Я остаюсь на своем посту еще минут десять. Мне незнакомы ни те, кто входит в ресторан, ни те, кто выходит. Множество картин теснится в моем воображении, порождая одна другую. Я обсасываю каждую деталь с мрачным упоением. Вот Мадлен улыбается кому-то, приглашая подсесть к ее столику. Черты ее теплеют. У нее прекрасное пылкое лицо, как и те вечера, когда мы были с ней счастливы, в глазах — восхищенный восторг, сродни тому, что я видел при выходе из кино, а за ним, я знаю, неизбежно последует блаженная расслабленность. Скоро она выйдет вместе с ним, с детской непринужденностью опираясь на его руку. И я буду раздавлен, уничтожен. Ни одна частица ее существа уже не будет называться мадам Дюбуа. Она переменит индивидуальность, как одежду. Звук ее имени в устах другого. Ответ ее глаз. Я услышу ее возбужденный смех, и у меня все оборвется внутри. Волосы ее, свободно развеваясь, сверкнут передо мной, словно грива зверя, выпрыгнувшего из клетки. Я терзаю себя с поразительной изощренностью. Передо мной словно прокручивается фильм, и я вижу его даже с закрытыми глазами. Я похож на больного, беспрестанно бередящего собственную рану.

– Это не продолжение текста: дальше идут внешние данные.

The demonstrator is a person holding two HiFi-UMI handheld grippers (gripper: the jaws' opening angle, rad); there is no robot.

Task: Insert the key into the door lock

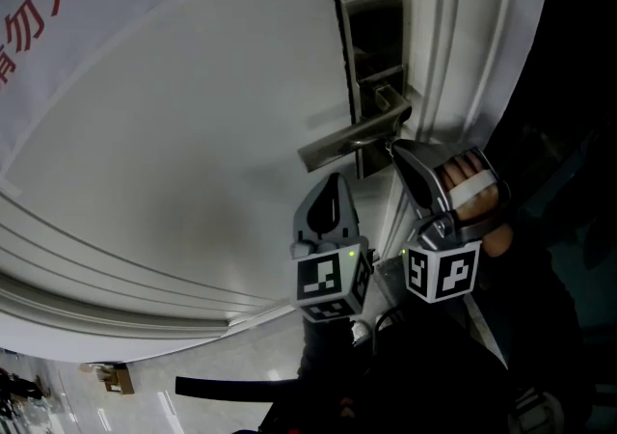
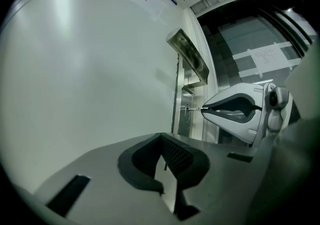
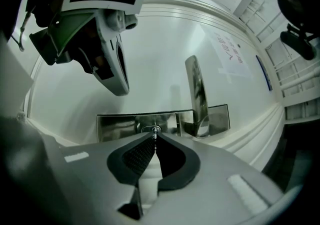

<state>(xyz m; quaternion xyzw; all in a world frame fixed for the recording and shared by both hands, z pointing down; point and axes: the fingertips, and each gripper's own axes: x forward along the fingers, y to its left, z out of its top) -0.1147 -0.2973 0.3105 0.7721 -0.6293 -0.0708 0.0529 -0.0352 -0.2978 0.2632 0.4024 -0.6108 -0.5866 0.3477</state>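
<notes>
While pinched between right fingers (image 3: 137, 155), thin silvery key (image 2: 196, 109) at lock (image 2: 187, 112); left fingers (image 2: 177, 154) together.

The door (image 1: 193, 133) is looked down on steeply from the head view, with the lock plate (image 1: 374, 51) and handle (image 1: 352, 140) at upper right. From the left gripper view, set further back, the door is faced slantwise and the right gripper (image 2: 202, 109) is taken in. The right gripper view is held close, square to the lock plate along the key (image 3: 155, 136). Plate and handle are shared by all three views.
</notes>
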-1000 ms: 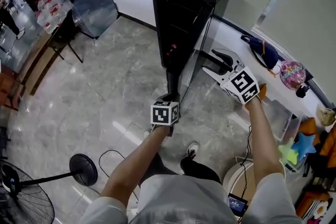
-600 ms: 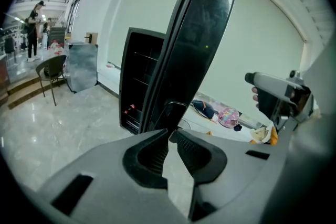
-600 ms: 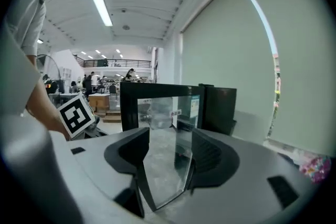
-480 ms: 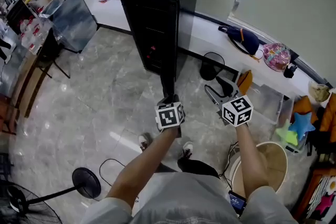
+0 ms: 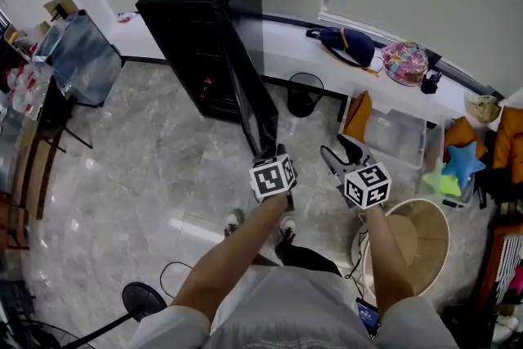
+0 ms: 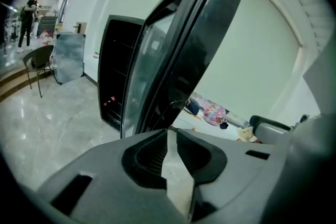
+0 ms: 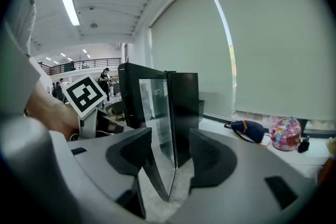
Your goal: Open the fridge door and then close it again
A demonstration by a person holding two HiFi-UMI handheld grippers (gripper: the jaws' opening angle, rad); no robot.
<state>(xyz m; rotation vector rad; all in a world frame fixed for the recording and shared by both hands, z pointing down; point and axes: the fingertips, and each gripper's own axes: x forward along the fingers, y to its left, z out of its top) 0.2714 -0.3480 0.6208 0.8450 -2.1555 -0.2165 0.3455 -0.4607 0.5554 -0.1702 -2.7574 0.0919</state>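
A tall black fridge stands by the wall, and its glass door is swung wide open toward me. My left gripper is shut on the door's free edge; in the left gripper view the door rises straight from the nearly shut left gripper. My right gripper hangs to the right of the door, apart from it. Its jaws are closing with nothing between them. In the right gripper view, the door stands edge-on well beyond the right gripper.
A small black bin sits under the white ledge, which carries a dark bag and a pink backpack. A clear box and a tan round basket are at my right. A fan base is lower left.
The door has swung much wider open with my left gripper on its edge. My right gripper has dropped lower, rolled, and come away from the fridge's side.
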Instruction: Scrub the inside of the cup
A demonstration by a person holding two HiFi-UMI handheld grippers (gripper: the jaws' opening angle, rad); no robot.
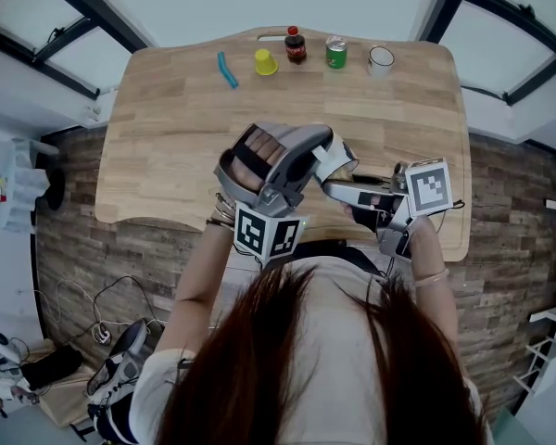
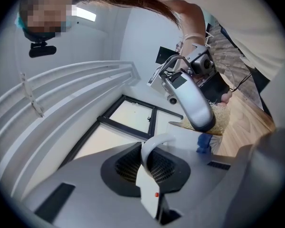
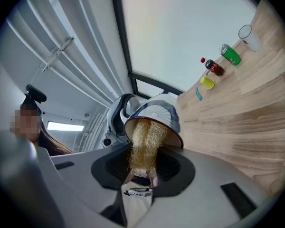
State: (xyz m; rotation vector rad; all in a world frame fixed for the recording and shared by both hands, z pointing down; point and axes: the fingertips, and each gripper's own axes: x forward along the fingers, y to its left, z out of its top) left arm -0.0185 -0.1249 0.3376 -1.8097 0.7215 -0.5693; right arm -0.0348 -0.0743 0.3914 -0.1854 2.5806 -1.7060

Дверь ресторана распахивается и какое-то время остается открытой, хотя никто не выходит. Вероятно, тот, кто собрался уходить, еще прощается. Потом я вижу зеленое пальто Мадлен. Она, не раздумывая, направляется прямо в мою сторону. Я медленно сползаю вниз, не слишком полагаясь на снег, запорошивший переднее стекло. Прежде чем перейти улицу, Мадлен останавливается, оглядываясь, нет ли машин; на мою она даже не обращает внимания — она увидела ее сразу же, но не узнала. И тут я делаю открытие, которое меня ошеломляет и приводит в смятение. У Мадлен несчастное лицо, весь ее облик выражает страдание. Она стоит потерянная, одна посреди улицы, в мутной пелене метели, и даже не пытается совладать со своей болью; взор ее устремлен в одну точку, будто там маячит какое-то мучительное видение, стена ее темницы. Нет, это не просто раздражение из-за плохой погоды, я не ошибся. В лице Мадлен не заметно никакого напряжения. Она и не помышляет о том, чтобы овладеть собой, словно забыла, что ее кто-то может увидеть. Она почти плачет. При этом один бог знает, какое отвращение испытывает моя жена к слезам. В горе она неподвижна и холодна как камень. Меня охватывает необъяснимое волнение, я потрясен беспредельным одиночеством, с которым она борется, собрав все свое детское мужество, сотканное целиком из упрямой, слепой гордости. Я с трудом подавляю желание броситься к ней, сознаться, что я все видел, сказать, что хочу поддержать ее, быть рядом с ней всю жизнь, что у нее в этом городе есть друг, в конце концов. В ответ она вполне может укусить меня. Я смущен и обескуражен внезапно проснувшимся во мне чисто отеческим чувством. Оно порождено жалостью, а Мадлен не допустит, чтобы ее жалели. Я, разумеется, сочувствую ее страданию, но, главное, меня в самое сердце поражает невозможность вмешаться, вырвать ее из этого одиночества, которое не оставило бы меня равнодушным, будь на месте Мадлен даже совершенно чужой человек. Мне не приходит в голову задуматься над тем, что означает ее потерянный взгляд, не связано ли все это каким-то образом со мной или с кем-то другим. Словно Мадлен родилась одноногой, и никто в этом не виноват.